_WHAT IS EXPECTED_. Your task is to copy the lines of the data below from the line holding "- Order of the" through the line holding "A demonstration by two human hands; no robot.", inclusive, exactly and with nothing added.
* * * * * * *
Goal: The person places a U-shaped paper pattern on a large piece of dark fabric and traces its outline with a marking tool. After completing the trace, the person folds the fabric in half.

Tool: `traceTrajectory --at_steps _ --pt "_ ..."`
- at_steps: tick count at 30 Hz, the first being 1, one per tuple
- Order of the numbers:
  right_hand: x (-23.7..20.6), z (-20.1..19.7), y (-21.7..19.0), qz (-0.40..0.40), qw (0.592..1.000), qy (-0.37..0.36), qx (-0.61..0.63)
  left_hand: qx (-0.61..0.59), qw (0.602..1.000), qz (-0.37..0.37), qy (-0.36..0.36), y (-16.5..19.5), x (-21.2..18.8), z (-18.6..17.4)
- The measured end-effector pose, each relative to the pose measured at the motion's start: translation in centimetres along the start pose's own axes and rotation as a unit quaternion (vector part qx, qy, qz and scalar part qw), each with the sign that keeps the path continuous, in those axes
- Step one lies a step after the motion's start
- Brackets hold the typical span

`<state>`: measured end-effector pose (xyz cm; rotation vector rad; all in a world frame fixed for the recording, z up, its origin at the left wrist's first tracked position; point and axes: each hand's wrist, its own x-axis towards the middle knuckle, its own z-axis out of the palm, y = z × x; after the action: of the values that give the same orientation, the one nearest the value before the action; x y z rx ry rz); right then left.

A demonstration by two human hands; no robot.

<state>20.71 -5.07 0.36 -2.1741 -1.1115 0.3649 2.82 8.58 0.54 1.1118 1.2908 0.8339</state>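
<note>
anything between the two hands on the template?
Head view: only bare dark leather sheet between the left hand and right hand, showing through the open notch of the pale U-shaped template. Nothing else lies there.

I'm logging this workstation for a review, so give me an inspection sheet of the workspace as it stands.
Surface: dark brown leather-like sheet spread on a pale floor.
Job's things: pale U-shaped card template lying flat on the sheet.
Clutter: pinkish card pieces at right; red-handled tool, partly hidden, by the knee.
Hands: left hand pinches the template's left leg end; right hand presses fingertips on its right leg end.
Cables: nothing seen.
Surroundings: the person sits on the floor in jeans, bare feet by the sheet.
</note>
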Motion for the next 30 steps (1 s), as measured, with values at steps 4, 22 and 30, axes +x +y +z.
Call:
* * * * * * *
_OUTPUT OF THE EXERCISE_.
- Order of the numbers:
  right_hand: x (-23.7..20.6), z (-20.1..19.7), y (-21.7..19.0), qz (-0.40..0.40), qw (0.592..1.000), qy (-0.37..0.36), qx (-0.61..0.63)
  left_hand: qx (-0.61..0.59), qw (0.602..1.000), qz (-0.37..0.37), qy (-0.36..0.36), y (-16.5..19.5), x (-21.2..18.8), z (-18.6..17.4)
- The measured end-effector pose, each relative to the pose measured at the motion's start: translation in centimetres along the start pose's own axes and rotation as a unit quaternion (vector part qx, qy, qz and scalar part qw), each with the sign that keeps the path continuous, in those axes
- Step one lies a step after the motion's start
- Brackets hold the typical span

`<state>`: measured end-effector pose (xyz cm; rotation vector rad; all in a world frame fixed for the recording, z up, its origin at the left wrist's first tracked position; point and axes: each hand's wrist, its own x-axis towards the middle knuckle, its own z-axis out of the palm, y = z × x; after the action: of the values that give the same orientation, the one nearest the value before the action; x y z rx ry rz); right then left.

A demonstration by two human hands; no robot.

That completes the output for this exercise.